Entre as tantas mudanças promovidas pelo Ministério da Cultura, sob Gil e Juca, destaco, para não me alongar, o que considero essencial: procurar aproximar o Ministério daquilo que poderíamos denominar as forças vivas da cultura, descobrir, e é isso mesmo que quero dizer, as populações, os grupos até então invisíveis, e que tinham e têm extraordinárias contribuições a dar à nossa vida cultural. Dito de outra maneira, que davam essas contribuições havia muito tempo, mas que eram condenados, pela política, à invisibilidade.

O Ministério compreendeu as possibilidades da cultura digital, e de todo modo que pôde, procurou fazer chegar a essas populações e grupos as potencialidades dessa nova cultura, indo além do que eles próprios já haviam conquistado. O Programa Cultura Viva, com os Pontos de Cultura, simbolizam muito desse movimento. E naturalmente, esperamos todos nós, os Pontos de Cultura devem continuar a ser estimulados por tudo que significam para a cultura brasileira.

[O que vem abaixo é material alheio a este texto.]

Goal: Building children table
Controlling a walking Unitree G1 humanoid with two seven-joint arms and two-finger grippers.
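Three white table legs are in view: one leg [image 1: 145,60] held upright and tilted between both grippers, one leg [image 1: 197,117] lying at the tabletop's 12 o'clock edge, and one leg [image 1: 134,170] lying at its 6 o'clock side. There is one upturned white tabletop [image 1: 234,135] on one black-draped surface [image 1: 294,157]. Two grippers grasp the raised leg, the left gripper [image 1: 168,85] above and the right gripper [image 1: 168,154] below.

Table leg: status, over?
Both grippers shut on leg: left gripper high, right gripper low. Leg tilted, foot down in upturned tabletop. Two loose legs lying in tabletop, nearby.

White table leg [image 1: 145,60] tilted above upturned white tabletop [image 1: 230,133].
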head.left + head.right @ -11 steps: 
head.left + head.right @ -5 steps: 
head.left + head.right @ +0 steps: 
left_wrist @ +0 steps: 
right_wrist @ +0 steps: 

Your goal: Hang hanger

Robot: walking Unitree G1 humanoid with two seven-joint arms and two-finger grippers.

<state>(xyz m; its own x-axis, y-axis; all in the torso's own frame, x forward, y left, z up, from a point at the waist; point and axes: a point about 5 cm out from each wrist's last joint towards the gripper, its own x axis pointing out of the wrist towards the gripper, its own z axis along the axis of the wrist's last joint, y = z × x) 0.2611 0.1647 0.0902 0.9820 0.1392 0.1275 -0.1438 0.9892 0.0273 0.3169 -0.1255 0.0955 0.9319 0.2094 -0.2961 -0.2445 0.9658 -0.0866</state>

Compreendemos, por natural, que o governo da presidenta Dilma é continuidade e aprofundamento da revolução democrática em curso no Brasil. Tem sido, inegavelmente. Especialmente quando a presidenta situa como absolutamente prioritário o combate à desigualdade e à miséria, seguindo as conquistas já realizadas nos oito anos anteriores.

E é também quase óbvio que o acesso à cultura é parte do combate às desigualdades, é parte da construção continuada da democracia, da revolução democrática. Sem isso, sem a ampliação do acesso à cultura, a democracia fica aleijada, a cidadania é expropriada, ao menos num aspecto que é essencial. Não dá para pensar a cidadania sem a fruição e a realização da cultura, e sem que o Estado desenvolva políticas destinadas a possibilitar uma e outra.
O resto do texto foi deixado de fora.